### REQUIREMENT
Return all of the material, keeping each line exactly as it is.

━━━

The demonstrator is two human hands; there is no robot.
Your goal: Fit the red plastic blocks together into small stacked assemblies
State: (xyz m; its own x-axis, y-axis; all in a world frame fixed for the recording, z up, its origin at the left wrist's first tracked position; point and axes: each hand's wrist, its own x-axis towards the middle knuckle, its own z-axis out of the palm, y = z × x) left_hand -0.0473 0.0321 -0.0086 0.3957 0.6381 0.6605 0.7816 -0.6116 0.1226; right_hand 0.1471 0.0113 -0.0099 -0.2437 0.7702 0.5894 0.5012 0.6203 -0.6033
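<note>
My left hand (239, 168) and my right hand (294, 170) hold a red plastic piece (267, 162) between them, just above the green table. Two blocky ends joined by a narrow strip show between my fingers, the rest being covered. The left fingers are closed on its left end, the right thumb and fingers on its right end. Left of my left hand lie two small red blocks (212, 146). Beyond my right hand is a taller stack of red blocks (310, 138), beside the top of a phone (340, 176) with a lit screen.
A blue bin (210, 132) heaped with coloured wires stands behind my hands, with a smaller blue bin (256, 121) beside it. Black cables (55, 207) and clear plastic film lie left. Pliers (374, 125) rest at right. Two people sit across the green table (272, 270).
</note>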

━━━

### WRITTEN ANSWER
The demonstrator is two human hands; there is no robot.
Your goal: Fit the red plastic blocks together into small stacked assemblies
State: (xyz m; its own x-axis, y-axis; all in a world frame fixed for the recording, z up, its origin at the left wrist's first tracked position; point and axes: each hand's wrist, its own x-axis towards the middle knuckle, its own z-axis out of the palm, y = z × x) left_hand -0.0473 0.0321 -0.0086 0.3957 0.6381 0.6605 0.7816 -0.6116 0.1226; right_hand 0.1471 0.0113 -0.0099 -0.2437 0.7702 0.5894 0.5012 0.6203 -0.6033
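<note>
My left hand (239, 168) and my right hand (294, 170) hold a red plastic piece (267, 162) between them, just above the green table. Two blocky ends joined by a narrow strip show between my fingers, the rest being covered. The left fingers are closed on its left end, the right thumb and fingers on its right end. Left of my left hand lie two small red blocks (212, 146). Beyond my right hand is a taller stack of red blocks (310, 138), beside the top of a phone (340, 176) with a lit screen.
A blue bin (210, 132) heaped with coloured wires stands behind my hands, with a smaller blue bin (256, 121) beside it. Black cables (55, 207) and clear plastic film lie left. Pliers (374, 125) rest at right. Two people sit across the green table (272, 270).
</note>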

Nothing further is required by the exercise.